[1]:

from masskit.utils.tablemap import ArrowLibraryMap
from masskit.data_specs.spectral_library import display_masskit_df
from masskit.test_fixtures.demo_fixtures import cho_uniq_short_parquet
from masskit.data_specs.file_schemas import display_drop_fields

Tables of spectra¶

A spectral library is a table of spectrum objects and associated data (nce, precursor charge, etc.), arranged so that there is one spectrum per row and one column per piece of associated data. In Masskit, spectral libraries are kept in pandas dataframes and arrow tables stored in the parquet format.
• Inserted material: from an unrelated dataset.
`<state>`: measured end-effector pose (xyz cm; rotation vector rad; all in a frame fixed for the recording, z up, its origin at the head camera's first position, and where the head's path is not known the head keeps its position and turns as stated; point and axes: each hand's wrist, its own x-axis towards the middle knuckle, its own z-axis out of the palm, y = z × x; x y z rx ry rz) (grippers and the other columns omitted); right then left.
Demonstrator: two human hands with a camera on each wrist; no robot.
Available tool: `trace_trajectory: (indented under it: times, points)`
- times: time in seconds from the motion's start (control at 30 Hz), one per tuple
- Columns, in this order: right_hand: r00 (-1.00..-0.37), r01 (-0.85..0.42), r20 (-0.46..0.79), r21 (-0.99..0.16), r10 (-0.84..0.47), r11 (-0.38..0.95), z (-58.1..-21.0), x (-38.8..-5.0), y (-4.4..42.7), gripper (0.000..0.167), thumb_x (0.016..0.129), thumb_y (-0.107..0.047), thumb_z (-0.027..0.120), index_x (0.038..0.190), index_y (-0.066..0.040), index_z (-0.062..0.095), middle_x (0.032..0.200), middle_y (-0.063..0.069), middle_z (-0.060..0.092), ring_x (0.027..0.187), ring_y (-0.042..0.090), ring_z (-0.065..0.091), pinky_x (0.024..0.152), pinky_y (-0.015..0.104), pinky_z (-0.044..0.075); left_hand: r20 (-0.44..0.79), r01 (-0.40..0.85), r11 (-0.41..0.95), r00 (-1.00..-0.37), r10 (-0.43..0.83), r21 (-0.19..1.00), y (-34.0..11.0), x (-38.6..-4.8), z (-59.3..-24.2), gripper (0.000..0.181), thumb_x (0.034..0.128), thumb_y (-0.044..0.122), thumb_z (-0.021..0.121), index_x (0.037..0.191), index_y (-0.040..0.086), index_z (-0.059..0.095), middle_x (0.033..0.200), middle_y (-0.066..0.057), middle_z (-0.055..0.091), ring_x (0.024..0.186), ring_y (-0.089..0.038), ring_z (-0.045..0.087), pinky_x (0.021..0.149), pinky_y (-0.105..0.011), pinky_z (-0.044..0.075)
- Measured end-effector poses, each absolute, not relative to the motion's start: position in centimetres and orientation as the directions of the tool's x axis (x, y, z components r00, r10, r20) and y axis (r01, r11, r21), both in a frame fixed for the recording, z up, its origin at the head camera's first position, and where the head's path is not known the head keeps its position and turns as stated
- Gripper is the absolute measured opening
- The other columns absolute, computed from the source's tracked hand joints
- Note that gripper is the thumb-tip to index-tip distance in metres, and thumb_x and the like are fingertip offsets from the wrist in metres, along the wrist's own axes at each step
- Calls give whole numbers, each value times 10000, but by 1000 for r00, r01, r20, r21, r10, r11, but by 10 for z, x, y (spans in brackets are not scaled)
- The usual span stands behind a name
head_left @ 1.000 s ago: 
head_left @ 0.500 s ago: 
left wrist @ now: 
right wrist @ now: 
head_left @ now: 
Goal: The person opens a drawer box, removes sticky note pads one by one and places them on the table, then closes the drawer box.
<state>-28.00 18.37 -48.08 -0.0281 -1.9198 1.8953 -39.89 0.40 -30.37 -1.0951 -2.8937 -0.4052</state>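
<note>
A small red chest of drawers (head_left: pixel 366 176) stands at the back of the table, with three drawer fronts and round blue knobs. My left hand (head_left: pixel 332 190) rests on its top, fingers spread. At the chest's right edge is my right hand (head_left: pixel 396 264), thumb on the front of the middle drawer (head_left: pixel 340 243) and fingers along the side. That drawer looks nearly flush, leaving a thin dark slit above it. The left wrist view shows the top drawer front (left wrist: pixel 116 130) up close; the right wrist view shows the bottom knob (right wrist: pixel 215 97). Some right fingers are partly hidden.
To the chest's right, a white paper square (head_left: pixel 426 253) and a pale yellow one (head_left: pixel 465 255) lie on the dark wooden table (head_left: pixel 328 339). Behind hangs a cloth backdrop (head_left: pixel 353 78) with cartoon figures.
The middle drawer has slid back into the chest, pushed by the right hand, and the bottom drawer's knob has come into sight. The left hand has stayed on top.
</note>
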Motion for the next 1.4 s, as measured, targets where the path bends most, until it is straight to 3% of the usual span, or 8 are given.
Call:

The arrow tables are wrapped in objects of class ArrowLibraryMap.

Pandas dataframes¶

Load a pandas dataframe from the parquet version of a spectral library¶

[2]:

table = ArrowLibraryMap.from_parquet(cho_uniq_short_parquet())
df = table.table.to_pandas().drop(columns=display_drop_fields, errors='ignore').head(10)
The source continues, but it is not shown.